# [TASK STATEMENT]
Please repeat exactly the lines below from the one containing "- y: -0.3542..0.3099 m" down to the one containing "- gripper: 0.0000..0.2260", both included, and nothing else.

# [COLLECTED MATERIAL]
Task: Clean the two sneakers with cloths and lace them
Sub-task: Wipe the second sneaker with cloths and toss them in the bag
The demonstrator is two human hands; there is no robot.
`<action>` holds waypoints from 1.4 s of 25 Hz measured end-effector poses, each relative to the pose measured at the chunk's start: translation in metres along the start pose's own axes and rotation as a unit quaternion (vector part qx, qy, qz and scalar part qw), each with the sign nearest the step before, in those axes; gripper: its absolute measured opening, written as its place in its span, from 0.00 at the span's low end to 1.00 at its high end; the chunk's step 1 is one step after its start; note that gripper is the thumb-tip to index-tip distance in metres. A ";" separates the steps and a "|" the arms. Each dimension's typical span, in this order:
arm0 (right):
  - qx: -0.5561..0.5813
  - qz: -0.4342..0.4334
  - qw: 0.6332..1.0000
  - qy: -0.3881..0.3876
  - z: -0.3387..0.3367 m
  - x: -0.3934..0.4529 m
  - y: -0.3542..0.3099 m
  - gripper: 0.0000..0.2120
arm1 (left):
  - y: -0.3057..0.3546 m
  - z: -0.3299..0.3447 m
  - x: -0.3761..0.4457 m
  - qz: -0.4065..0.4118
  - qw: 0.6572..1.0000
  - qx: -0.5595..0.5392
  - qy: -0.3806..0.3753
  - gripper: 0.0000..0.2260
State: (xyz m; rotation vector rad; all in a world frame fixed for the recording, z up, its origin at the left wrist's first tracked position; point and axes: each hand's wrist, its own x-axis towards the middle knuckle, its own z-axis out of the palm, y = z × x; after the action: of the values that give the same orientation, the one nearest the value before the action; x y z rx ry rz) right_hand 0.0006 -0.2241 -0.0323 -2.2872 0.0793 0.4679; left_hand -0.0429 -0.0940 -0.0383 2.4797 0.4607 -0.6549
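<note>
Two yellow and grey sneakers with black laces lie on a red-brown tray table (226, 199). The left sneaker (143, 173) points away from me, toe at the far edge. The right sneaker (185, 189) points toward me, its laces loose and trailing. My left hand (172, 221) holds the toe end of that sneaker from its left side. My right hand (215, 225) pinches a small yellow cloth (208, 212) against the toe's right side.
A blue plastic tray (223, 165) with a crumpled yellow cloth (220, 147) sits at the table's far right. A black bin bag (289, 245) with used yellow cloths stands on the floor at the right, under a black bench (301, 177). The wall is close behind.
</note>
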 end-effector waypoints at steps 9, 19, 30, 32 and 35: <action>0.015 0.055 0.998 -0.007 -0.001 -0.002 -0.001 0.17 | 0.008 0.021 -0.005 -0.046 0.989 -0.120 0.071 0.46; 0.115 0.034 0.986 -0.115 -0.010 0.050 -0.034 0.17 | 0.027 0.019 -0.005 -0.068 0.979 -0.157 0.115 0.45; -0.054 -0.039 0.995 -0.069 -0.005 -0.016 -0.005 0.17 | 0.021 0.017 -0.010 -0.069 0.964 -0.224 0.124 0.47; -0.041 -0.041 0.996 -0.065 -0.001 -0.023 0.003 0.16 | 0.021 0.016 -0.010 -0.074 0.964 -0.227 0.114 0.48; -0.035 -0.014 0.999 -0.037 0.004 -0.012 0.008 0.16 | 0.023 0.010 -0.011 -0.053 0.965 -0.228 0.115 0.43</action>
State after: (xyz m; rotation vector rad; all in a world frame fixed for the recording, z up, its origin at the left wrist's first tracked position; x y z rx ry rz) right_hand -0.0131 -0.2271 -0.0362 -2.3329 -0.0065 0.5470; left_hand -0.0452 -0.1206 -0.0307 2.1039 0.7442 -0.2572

# [RESPONSE AREA]
  - y: -0.3542..0.3099 m
  - gripper: 0.0000..0.2120
arm1 (left):
  - y: -0.3057..0.3546 m
  - z: -0.3299..0.3447 m
  - x: -0.3761..0.4457 m
  - qz: -0.4065..0.4118
  - qw: 0.6572..1.0000
  - qx: -0.5595..0.5392
  - qy: -0.3806..0.3753
  - gripper: 0.0000..0.2260

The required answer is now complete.